By The Gainesville Sun editorial board (Sunday, February 17, 2019)


Ed Bielarski makes the case that Gainesville Regional Utilities is “at a crossroads” in a white paper issued earlier this month.
The GRU general manager is partially right — only it’s the city of Gainesville as a whole that is at a crossroads. With the city-owned utility experiencing rising costs and debt at a time when its reserves and revenues have declined, hard decisions have to be made to shore up GRU’s finances that affect the overall city budget.


The City Commission this year will be faced with several unpleasant options. They include cutting GRU’s budget and restructuring its debt, lowering the transfer of utility revenues to the general government budget, cutting municipal programs and services, raising property taxes or some combination of these options.


Higher utility rates are likely coming as well. A recent study of GRU’s finances by the firm Public Financial Management projected annual electric rate hikes over five years, further increasing rates that are already among the state’s highest.
Some current and former city officials say the focus should be less on rates than on household energy consumption, a measure in which GRU ranks better than many utilities. But Bielarski argues that the success of energy conservation and solar energy programs have harmed GRU’s bottom line by significantly decreasing local electricity use.


There are social benefits provided by encouraging the use of renewable energy and helping lower-income residents make home improvements that decrease their utility bills. But GRU’s financial challenges should force city commissioners to better account for the cost of these benefits.


These problems are hard to swallow so soon after the community was sold on the need to spend $750 million to purchase the biomass power plant from its private owners, in order to escape from a costly contract to buy power from it. The purchase did produce initial savings for customers, but these savings are quickly being erased by rising rates.
Bielarski traces GRU’s financial troubles further back than the biomass plant. In addition to a push for conservation that started in 2006 and a solar feed-in tariff started in 2009, which pays system owners a set price over 20 years for the energy they produce, he cites a huge jump in debt.


GRU’s debt doubled between fiscal years 2000 and 2013, according to the white paper. The utility invested in several major projects over that time including installing air-pollution controls at its coal-fired power plant and building its Eastside Operations Center.

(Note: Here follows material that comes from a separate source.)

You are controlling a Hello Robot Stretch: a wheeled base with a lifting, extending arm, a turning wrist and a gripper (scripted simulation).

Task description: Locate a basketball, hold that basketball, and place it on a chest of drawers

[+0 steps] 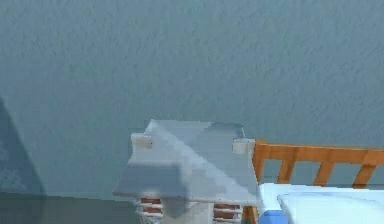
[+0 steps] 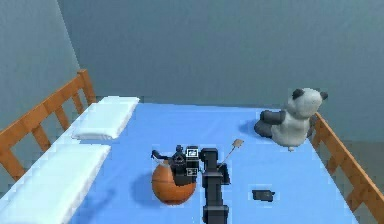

GRU’s sizable debt, along with the consequences of a 2012 debt refinancing, must be kept in mind as a restructuring of debt is now considered. Bielarski argues for that option in combination with others, including freezing or reducing the transfer.


City commissioners have to think about GRU’s fiscal health as well as the well-being of the city as a whole in developing a budget in the coming months. Some shared sacrifice is needed, including lowering the city’s reliance on the transfer.
Whatever commissioners do, they must not kick problems down the road — and put the city and GRU at another crossroads in a few years.